DATA TO USE.
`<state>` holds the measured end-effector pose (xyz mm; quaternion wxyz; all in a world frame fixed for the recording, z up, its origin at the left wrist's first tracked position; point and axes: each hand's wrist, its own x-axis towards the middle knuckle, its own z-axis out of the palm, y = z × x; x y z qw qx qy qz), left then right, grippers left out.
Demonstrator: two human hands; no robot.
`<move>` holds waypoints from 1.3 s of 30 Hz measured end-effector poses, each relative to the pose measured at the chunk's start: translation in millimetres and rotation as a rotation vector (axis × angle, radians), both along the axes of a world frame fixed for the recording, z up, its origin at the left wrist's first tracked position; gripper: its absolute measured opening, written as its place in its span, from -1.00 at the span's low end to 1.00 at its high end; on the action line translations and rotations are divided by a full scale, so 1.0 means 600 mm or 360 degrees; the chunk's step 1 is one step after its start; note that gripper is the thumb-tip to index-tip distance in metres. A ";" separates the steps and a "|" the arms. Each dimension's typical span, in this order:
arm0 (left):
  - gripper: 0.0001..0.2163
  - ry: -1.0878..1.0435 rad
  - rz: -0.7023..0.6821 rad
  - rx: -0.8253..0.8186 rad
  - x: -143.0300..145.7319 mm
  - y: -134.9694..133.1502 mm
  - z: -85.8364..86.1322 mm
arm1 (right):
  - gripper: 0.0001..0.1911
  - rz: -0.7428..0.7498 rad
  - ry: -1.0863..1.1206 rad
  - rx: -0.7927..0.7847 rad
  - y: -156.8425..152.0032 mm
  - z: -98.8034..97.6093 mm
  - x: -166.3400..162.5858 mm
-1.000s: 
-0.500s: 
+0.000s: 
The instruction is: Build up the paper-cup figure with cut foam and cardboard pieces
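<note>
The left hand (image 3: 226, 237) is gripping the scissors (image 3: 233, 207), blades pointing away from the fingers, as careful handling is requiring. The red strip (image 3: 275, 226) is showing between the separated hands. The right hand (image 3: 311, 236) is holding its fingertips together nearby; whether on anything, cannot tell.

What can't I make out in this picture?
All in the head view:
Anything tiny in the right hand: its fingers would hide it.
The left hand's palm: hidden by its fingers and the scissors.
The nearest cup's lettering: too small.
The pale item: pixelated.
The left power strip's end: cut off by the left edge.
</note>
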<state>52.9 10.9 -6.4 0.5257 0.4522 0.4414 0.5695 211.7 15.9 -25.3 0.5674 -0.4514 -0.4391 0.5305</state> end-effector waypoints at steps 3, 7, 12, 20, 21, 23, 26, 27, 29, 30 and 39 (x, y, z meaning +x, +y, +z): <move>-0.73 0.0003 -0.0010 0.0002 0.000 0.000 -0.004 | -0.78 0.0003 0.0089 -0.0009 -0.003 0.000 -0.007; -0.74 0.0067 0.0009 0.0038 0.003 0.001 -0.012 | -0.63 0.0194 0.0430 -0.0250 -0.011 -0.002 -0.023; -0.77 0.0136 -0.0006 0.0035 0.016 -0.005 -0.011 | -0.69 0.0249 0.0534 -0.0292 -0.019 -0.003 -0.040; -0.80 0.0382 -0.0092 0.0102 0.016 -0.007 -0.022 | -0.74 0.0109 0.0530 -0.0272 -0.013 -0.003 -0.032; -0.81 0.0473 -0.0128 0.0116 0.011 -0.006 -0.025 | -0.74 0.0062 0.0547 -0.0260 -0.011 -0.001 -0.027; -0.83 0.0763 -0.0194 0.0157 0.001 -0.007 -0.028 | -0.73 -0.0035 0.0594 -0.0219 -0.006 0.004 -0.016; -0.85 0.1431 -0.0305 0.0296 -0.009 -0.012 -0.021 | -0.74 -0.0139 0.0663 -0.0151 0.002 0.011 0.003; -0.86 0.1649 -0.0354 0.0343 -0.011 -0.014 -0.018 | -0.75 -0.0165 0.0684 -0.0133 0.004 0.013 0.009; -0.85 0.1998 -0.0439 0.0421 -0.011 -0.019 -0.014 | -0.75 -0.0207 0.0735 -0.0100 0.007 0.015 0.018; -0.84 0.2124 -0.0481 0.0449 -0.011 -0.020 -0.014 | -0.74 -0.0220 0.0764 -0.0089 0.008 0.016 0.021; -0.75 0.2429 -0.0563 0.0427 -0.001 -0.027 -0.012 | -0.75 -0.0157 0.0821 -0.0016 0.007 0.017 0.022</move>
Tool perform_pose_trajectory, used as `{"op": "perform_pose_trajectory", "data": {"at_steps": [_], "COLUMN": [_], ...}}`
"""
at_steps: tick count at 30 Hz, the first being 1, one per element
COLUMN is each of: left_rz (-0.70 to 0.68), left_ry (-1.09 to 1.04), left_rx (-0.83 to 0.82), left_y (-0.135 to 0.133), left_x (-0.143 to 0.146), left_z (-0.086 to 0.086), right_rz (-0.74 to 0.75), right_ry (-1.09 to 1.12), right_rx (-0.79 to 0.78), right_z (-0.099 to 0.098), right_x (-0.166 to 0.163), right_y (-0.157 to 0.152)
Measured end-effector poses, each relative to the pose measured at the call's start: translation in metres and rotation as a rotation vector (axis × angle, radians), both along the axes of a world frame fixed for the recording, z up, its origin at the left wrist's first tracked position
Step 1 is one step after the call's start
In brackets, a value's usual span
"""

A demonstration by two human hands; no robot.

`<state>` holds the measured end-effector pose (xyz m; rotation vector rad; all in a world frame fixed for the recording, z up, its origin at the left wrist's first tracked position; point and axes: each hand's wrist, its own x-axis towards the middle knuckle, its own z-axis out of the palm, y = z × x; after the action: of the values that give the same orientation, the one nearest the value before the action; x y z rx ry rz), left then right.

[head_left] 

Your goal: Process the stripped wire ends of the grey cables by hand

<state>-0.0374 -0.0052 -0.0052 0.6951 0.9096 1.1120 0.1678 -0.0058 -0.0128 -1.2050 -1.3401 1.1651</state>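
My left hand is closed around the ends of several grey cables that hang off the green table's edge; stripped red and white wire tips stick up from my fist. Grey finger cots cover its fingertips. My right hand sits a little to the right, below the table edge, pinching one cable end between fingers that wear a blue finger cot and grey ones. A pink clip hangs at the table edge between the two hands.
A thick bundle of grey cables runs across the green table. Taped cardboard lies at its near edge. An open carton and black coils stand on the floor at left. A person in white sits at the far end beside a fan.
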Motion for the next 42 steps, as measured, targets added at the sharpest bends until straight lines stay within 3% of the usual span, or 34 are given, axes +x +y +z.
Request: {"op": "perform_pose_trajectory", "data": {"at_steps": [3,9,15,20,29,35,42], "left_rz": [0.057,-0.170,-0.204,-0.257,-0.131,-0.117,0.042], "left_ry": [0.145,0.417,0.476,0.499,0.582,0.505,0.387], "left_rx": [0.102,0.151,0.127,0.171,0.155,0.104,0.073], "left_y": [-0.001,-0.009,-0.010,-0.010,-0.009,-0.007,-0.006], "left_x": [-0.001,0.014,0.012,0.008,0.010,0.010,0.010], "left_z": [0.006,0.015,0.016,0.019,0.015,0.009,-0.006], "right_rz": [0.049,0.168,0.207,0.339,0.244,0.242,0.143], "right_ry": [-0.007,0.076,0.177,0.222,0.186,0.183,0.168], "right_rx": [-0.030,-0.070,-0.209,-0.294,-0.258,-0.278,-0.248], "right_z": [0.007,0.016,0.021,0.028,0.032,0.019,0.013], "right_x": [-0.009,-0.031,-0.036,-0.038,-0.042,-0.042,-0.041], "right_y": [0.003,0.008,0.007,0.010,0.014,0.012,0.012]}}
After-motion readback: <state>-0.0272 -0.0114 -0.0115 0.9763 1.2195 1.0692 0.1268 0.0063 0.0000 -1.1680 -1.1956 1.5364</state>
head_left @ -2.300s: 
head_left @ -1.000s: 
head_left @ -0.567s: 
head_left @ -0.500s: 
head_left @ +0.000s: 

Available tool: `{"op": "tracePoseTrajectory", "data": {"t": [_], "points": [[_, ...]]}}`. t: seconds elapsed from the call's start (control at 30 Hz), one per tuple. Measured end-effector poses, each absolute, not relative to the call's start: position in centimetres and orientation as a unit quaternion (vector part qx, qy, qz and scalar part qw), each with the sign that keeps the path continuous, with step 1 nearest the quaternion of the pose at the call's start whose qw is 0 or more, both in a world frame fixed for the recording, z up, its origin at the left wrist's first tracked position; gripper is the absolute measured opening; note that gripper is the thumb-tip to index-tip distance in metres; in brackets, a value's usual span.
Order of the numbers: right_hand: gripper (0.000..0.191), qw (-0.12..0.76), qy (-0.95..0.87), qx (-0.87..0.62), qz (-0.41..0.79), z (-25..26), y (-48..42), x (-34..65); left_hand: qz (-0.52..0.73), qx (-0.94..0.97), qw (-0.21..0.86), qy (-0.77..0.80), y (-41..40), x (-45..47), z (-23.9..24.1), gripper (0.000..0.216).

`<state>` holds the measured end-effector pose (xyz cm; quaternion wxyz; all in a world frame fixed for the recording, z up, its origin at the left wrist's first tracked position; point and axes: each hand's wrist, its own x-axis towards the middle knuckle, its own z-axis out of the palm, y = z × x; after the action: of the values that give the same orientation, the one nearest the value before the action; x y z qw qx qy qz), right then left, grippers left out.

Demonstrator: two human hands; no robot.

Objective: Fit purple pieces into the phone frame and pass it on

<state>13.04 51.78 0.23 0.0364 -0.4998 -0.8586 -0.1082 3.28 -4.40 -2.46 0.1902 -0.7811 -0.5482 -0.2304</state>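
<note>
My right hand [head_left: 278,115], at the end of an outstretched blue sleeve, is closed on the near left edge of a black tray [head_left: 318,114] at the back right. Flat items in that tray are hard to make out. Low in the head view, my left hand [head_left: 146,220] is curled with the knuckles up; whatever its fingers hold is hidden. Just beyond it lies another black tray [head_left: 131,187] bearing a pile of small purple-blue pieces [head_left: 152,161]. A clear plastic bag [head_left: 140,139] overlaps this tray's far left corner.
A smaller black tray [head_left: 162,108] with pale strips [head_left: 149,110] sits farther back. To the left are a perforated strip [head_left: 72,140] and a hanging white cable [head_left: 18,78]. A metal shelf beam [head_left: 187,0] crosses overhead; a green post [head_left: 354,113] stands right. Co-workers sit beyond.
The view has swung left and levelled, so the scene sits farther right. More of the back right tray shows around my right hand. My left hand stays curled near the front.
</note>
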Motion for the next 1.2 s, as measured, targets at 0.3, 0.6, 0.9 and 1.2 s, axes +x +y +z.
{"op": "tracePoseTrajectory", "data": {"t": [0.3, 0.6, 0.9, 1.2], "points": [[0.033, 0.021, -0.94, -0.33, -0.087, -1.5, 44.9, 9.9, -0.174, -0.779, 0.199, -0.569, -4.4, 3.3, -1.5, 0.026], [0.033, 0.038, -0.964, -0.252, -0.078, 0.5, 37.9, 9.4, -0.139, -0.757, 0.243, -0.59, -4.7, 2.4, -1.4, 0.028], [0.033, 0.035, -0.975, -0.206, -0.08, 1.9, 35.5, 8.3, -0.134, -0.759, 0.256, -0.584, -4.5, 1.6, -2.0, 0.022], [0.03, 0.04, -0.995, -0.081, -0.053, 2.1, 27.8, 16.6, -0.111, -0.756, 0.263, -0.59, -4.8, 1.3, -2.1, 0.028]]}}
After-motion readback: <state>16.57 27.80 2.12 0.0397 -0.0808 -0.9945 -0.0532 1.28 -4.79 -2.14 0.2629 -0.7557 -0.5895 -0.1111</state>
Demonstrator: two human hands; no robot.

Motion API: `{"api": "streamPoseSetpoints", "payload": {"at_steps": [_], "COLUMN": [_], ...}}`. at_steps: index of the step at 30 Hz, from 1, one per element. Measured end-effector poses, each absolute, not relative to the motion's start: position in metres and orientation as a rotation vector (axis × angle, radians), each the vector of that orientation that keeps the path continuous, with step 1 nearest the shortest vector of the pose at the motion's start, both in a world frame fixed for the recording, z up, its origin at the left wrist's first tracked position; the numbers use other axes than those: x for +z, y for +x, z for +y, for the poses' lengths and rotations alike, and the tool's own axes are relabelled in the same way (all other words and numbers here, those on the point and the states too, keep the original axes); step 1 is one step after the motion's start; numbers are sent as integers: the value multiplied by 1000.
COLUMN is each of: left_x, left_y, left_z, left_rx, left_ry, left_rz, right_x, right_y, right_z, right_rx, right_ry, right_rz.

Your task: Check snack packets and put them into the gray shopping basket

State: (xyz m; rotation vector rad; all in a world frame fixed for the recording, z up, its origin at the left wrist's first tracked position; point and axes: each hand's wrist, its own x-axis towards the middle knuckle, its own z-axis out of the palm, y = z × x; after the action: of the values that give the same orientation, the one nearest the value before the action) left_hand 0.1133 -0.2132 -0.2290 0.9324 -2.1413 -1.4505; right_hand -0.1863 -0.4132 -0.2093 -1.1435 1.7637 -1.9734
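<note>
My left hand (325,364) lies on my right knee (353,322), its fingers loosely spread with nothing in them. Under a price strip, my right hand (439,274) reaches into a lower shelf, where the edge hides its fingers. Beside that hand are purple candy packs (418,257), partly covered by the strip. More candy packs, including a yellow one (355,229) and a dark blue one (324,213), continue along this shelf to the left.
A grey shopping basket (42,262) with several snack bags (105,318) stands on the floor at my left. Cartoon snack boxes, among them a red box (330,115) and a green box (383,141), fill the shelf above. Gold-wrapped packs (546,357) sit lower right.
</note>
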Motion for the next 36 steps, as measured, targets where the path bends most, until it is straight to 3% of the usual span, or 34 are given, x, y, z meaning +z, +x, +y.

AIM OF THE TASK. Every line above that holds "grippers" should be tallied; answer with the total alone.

FINISHED TASK. 2